Boyeras y Bolleras

Las que me seguís habréis observado que muchas veces cuando hablo de lesbianas uso la palabra “boyeras”. Más de una habréis pensado que he escrito mal esta palabra, ya que según el diccionario de la Real Academia de la Lengua, RAE, es el término “bollera” el que debe usarse cuando hablamos despectiva o vulgarmente de las mujeres homosexuales. El caso es que yo no uso nunca el término boyera despectiva ni vulgarmente, primero porque yo soy la más boyera de todas, y segundo porque yo de vulgar tengo poco, y tampoco tengo abuela.

He investigado y he estudiado mucho sobre el tema para llegar a esta determinación mía de usar un término que la Rae no acepta como tal. Nunca pensé que estudiar media carrera de lenguas muertas me iba a servir de algo, pero ya veis que sí.

Vamos al tema.

Si sabéis mirar el cielo como los astrónomos mandan, o sea, si sois capaces de ver la Osa Mayor y todas esas estrellas y constelaciones que disfrutamos, muchas veces sin darnos cuenta, sobre nuestras cabezas, sabréis de lo que estoy hablando. No obstante, para las que no habéis estudiado astronomía, también vale usar alguna de esas aplicaciones que tienen ahora los smartphones y que hacen que podamos ver las estrellas y su situación. Una vez que estáis observando el firmamento, observad una constelación alargada que se extiende de norte a sur, desde la Osa Mayor a la constelación de Virgo. Al este tiene la constelación de Hércules y la Corona Boreal y al oeste la Cabellera de Berenice. Esa constelación que se encuentra en ese punto que os indico, es la Constelación del Boyero, antiguamente llamada Constelación de la Boyera. Aprovechad para verla en estos días porque es en verano cuando más visible está.
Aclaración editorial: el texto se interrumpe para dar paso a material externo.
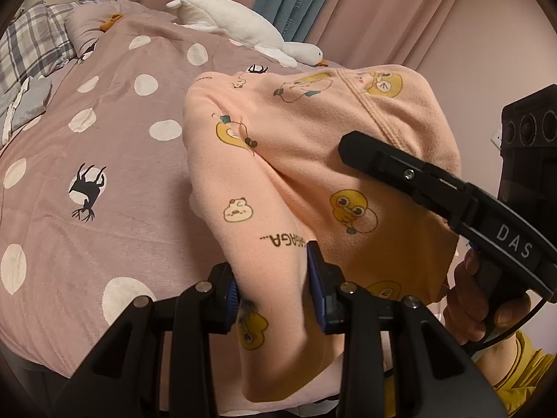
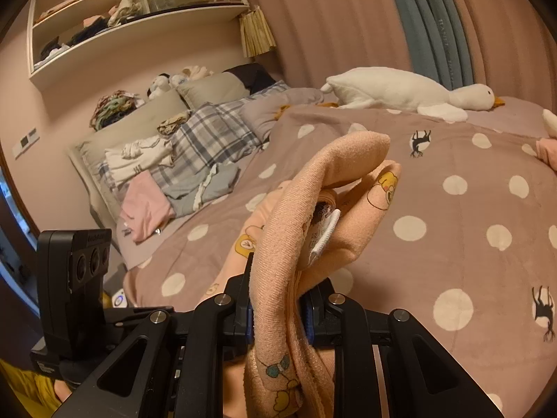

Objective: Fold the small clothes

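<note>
**While both tools pinch the duck-print garment, it hangs lifted over the bed**

While you hold a tool in each hand, the peach duck-print garment point(image 1: 313, 160) is caught by both and raised off the bedspread point(image 1: 104, 174); your left tool point(image 1: 275, 289) stands narrow, its blue pads pressing a bunched fold of the fleece near the lettering; the cloth below that grip droops past the bottom of the left wrist view; your right tool point(image 2: 278, 310) is likewise drawn narrow, clamped on a thick ribbed edge of the same garment point(image 2: 313, 209), where a white label point(image 2: 325, 231) pokes out of the fold; in the left wrist view you can see the right tool's dark finger point(image 1: 383, 156) lying across the garment near its stitched seam, with your right hand point(image 1: 480, 299) wrapped round the handle below and a yellow sleeve point(image 1: 522, 365) beneath it; the garment hangs between the two grips, its far part draped down towards the bedspread, though whether it touches there you cannot tell.

Behind the garment the bedspread is dusty pink with white dots and small black deer figures; a white plush goose point(image 2: 410, 92) lies along the far edge by the pink curtain point(image 2: 330, 17); at the head of the bed sit a plaid pillow point(image 2: 212, 129) and several loosely piled clothes point(image 2: 146, 202); above them a wall shelf point(image 2: 139, 24) holds more clothes.
</note>
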Action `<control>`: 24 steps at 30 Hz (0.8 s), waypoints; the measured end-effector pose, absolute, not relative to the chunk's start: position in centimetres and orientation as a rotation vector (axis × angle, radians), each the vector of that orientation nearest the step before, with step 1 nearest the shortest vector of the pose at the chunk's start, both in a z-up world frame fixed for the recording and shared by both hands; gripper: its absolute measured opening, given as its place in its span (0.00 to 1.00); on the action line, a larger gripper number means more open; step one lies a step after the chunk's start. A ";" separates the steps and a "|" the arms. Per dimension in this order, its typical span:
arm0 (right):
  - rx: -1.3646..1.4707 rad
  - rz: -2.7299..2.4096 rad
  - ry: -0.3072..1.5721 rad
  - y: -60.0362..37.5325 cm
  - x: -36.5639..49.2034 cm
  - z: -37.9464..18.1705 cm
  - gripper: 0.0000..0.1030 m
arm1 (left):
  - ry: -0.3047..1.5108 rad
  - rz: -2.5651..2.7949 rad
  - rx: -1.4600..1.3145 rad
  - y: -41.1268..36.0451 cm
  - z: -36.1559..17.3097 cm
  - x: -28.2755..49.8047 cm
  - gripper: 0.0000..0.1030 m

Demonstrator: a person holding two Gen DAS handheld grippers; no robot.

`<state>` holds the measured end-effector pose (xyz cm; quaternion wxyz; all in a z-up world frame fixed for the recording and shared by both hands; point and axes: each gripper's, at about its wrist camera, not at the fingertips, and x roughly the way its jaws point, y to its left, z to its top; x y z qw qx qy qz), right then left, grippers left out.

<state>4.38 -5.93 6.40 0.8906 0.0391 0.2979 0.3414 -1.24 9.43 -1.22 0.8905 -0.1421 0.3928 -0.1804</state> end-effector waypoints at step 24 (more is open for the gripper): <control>0.048 0.722 0.664 -3.0 6.2 5.1 0.22 | 0.842 -0.343 -0.332 11.6 -2.9 0.8 0.33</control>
La constelación del Boyero está formada geométricamente por un pentágono, que sugiere un busto, del que descienden hacia el sur dos líneas convergentes, que sugieren unas piernas. El pentágono está delimitado por las estrellas β (beta), γ (gamma), δ (delta), ε (épsilon) y ρ (ro). Las líneas que parten de este pentágono convergen en la estrella α, que es la más luminosa de la constelación. Los antiguos vieron en esta constelación una figura humana femenina, a la que atribuyeron el oficio de boyera o pastora de bueyes, oficio que es el que ha proporcionado el nombre a la constelación. Se considera que esta boyera va conduciendo el carro de la Osa Mayor. Dado que hace cuatro mil años se celebraban ceremonias en la que solo participaban mujeres y se hacían ritos astronómicos para así favorecer la fertilidad, etc., se hacían sacrificios de bueyes y a estas sacerdotisas que llevaban los bueyes hasta el altar se les llamaba las boyeras. Ni que decir tiene que en estos rituales no había solo sacrificios y plegarias, también se celebraban fantásticas orgías solo con mujeres.
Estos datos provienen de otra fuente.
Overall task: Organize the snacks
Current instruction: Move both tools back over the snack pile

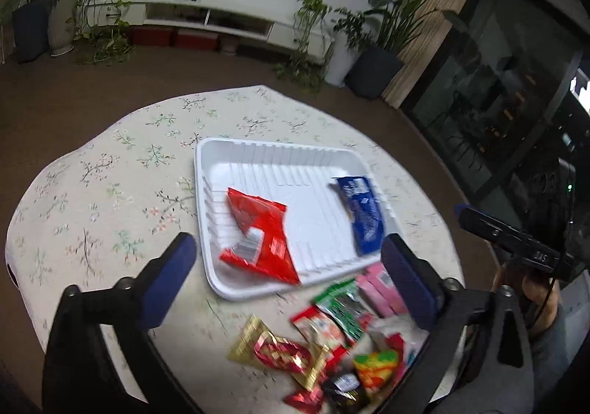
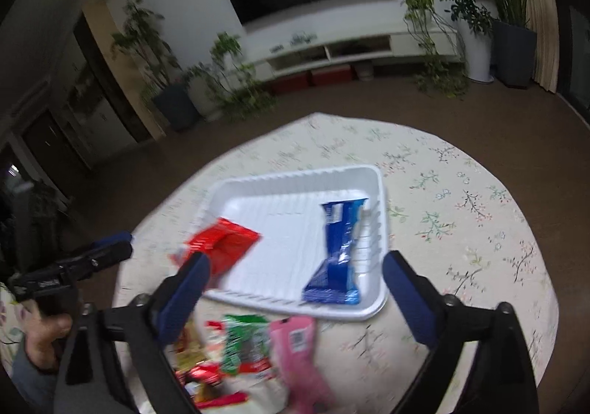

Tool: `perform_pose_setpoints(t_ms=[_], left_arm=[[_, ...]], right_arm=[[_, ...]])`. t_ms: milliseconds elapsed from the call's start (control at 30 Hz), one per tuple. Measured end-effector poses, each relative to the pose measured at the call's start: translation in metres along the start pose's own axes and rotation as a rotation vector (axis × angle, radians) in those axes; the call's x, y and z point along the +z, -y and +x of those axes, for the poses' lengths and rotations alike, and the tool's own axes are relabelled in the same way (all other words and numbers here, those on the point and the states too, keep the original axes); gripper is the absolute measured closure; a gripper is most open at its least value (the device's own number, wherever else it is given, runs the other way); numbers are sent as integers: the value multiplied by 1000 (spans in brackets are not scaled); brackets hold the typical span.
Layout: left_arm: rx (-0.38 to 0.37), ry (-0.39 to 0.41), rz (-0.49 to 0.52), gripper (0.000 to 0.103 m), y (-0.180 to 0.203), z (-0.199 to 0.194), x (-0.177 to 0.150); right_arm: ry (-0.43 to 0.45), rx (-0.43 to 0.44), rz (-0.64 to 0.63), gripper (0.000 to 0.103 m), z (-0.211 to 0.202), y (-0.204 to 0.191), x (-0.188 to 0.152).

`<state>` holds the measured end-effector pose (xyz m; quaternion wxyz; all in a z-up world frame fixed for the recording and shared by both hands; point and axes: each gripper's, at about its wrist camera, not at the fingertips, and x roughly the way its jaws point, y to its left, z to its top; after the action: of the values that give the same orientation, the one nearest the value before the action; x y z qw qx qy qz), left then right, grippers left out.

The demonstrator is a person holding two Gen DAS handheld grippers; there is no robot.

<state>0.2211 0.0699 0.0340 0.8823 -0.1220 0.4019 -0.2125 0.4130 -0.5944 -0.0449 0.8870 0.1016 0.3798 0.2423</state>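
A white ribbed tray lies on the flowered tablecloth. Inside it, a red snack packet rests at the left and a blue packet at the right. A heap of loose snacks sits in front of the tray: a gold and red packet, a green packet, a pink packet and several others. My left gripper stands open above the tray's near edge, with nothing between its fingers. My right gripper is open too and holds nothing.
The round table has bare cloth left and right of the tray. The other gripper and the hand holding it show at the right edge and left edge. Potted plants and a low TV cabinet stand beyond.
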Motion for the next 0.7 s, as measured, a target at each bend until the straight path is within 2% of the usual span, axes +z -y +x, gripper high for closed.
perform_pose_setpoints(t_ms=[100, 167, 267, 367, 433, 533, 700], left_arm=[[-26, -6, -4, 0, 9, -27, -27], [-30, -16, -11, 0, 17, -45, -52], [-32, 15, 7, 0, 31, -70, -91], [-12, 5, 31, 0, 47, -82, -138], [-13, -21, 57, 0, 59, -80, -167], [29, -49, 105, 0, 75, -74, -203], [57, -163, 12, 0, 74, -54, -235]], right_arm=[[48, 78, 40, 0, -36, -4, -23], [64, 99, 60, 0, -53, -9, -47], [68, 85, 65, 0, -70, -13, -83], [68, 54, 61, 0, -80, -19, -118], [56, 60, 78, 0, -83, -20, -139], [42, 56, 83, 0, -85, -23, -165], [7, 57, 77, 0, -81, -31, -192]])
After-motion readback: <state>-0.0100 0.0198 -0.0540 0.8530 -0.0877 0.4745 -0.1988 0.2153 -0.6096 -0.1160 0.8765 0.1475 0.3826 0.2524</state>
Con el paso del tiempo se masculinizó el nombre de la constelación, y pasó a llamarse Del Boyero. Se perdió la constelación de La Boyera.

Pero las boyeras aquí seguimos.

(Este artículo se publicó en mi columna de Universo Gay en 2014).

@LaOvejaRosa es una tuitera, youtuber, escritora, bloguera, community manager y artista polifacética, feminista y lesbiana nacida en Madrid.